The n-Category Café

One great thing is that Arkani-Hamed keeps the prerequisites to a minimum. Well, okay: if don’t know quantum field theory don’t watch this video. You need to know the Feynman rules, and how Feynman diagrams have poles when the energy-momentum $p$ of a virtual particle in the diagram goes ‘on shell’ — i.e., takes a value that a real particle could have, namely $p^2 = m^2$ for a particle of mass $m$. It also helps to have seen how Feynman diagrams for gauge bosons can be drawn as ‘ribbon graphs’. But he’s remarkably good at keeping things simple.

Beginners may, however, not fully understand his assumptions. He says he’s talking about the $Tr(\Phi^3)$ theory. This is the theory of a spin-0 field $\Phi$ of mass $m$ that takes values in the Lie algebra $\mathfrak{su}(n)$, with a cubic interaction Lagrangian

$$tr(\Phi^3) = \sum_{i,j,k} \Phi_{i j} \Phi_{j k} \Phi_{k i}$$

At this point some raw beginners should be told: this describes a universe unlike our own! When he sets $m = 0$, this theory would apply to nonexistent ‘spin-zero gluons’.

More importantly, he doesn’t say why he’s only considering planar, tree-shaped Feynman diagrams! This restriction kicks in naturally only when we consider the limit $n \to \infty$, so I assume that’s what he’s implicitly doing. There’s a long line of work on the large-$n$ limit of $SU(n)$ Yang–Mills theory, and how in this limit we can do a $1/n$ expansion where the terms of order $1/n^k$ correspond to Feynman diagrams that can first be drawn on a surface of genus $k$.

Once Arkani-Hamed restricts himself to planar, tree-shaped Feynman diagrams, he is studying trees drawn on a disk, with 3 edges meeting at each vertex because of the 3 in the $\mathrm{Tr}(\Phi^3)$ theory. At this point associahedra becomes inevitable — because each such tree is a vertex in some associahedron! Or we can draw them dually as ways of connecting up the vertices of a polygon to chop it into triangles:

Restricting to tree-shaped Feynman diagrams is an extreme simplification. (Luckily I just listened to his second lecture, and he said that in the third lecture he’d consider diagrams with loops.)

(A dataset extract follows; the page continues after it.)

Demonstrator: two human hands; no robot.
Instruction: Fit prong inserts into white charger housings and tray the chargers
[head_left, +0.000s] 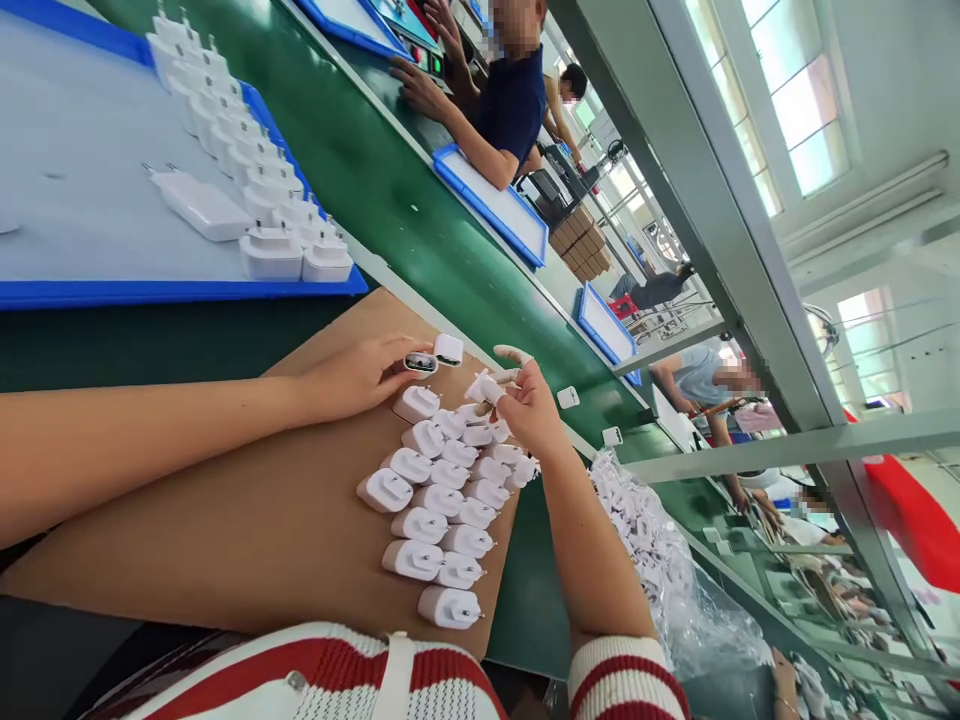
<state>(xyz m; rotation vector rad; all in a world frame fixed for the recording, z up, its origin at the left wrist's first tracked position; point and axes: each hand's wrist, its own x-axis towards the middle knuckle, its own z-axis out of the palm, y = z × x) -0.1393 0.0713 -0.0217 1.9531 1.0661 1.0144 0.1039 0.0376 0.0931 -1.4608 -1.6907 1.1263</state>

Unfortunately, by the time the pop science media get ahold of this work, they drop all inhibitions and say stuff like “physicists have discovered a jewel-shaped geometric object that challenges the notion that space and time are fundamental constituents of nature”. Why does everything need to assume cosmic significance? Why can’t some work just be interesting?

But enough complaining! Arkani-Hamed’s talk has excited me to the point where I’m having a new fantasy about the future of fundamental physics. Attempts to cook up a theory of quantum gravity remain stalled. People turn to studying what already works: quantum field theory. They start finding more and more new structures there. Eventually this changes our picture of what quantum field theory is to the point where it breaks the logjam we’re experiencing today. Not only do people figure out how to make nonperturbative quantum field theory fully rigorous, they figure out things we can’t imagine yet… and eventually this leads to really earth-shaking developments.

Indeed, many exciting things are already going on. We’ve got Costello, Gwilliam and others bringing modern math to bear on quantum field theory using factorization algebras, we’ve got Connes, Marcolli and others studying the connection between quantum field theory and motives, we’ve got work on how perturbative quantum gravity is like a ‘double’ of Yang–Mills theory, we’ve got attempts to find Yang–Mills theory hiding inside the $\mathrm{Tr}(\Phi^3)$ theory, we’ve got Wang and others applying TQFT ideas to the Standard Model and GUTs, and a lot more.

So, I want to keep a bit of an eye on this stuff. What are the most exciting developments you’ve seen lately in quantum field theory on Minkowski spacetime?